[Opening Data for the task section]
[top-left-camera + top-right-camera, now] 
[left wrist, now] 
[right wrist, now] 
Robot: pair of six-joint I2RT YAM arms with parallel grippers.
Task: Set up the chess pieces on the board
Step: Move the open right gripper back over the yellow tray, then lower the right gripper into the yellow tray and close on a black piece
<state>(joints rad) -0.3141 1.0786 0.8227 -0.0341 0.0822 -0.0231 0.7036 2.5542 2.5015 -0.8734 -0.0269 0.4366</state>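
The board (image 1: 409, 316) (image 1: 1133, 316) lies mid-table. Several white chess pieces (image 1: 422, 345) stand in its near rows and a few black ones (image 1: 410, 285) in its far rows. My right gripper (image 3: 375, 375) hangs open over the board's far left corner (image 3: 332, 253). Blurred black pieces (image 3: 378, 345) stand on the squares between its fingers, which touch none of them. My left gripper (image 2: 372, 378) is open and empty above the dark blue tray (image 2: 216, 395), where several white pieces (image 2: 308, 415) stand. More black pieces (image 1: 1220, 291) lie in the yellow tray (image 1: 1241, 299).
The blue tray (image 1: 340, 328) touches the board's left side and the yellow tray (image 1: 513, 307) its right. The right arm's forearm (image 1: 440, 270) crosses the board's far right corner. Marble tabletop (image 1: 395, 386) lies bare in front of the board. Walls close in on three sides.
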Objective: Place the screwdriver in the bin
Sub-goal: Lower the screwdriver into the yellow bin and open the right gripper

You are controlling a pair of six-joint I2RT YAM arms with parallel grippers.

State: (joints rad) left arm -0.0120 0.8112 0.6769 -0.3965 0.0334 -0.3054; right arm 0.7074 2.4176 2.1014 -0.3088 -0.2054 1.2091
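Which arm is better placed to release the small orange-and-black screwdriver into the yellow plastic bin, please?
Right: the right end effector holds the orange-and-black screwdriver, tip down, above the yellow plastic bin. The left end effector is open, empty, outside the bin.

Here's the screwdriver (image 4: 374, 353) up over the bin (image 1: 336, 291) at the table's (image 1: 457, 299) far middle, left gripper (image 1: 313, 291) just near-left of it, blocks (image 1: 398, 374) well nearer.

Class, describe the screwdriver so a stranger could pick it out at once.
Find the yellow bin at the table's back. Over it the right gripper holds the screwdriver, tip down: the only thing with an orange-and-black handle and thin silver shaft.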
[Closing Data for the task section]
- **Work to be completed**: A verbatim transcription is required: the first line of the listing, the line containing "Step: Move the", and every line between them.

- **Solved exercise**:
[top-left-camera + top-right-camera, now] 
[left wrist, now] 
[right wrist, now] 
Robot: pair of six-joint I2RT YAM arms with parallel grippers.
Task: Set up the chess pieces on the board
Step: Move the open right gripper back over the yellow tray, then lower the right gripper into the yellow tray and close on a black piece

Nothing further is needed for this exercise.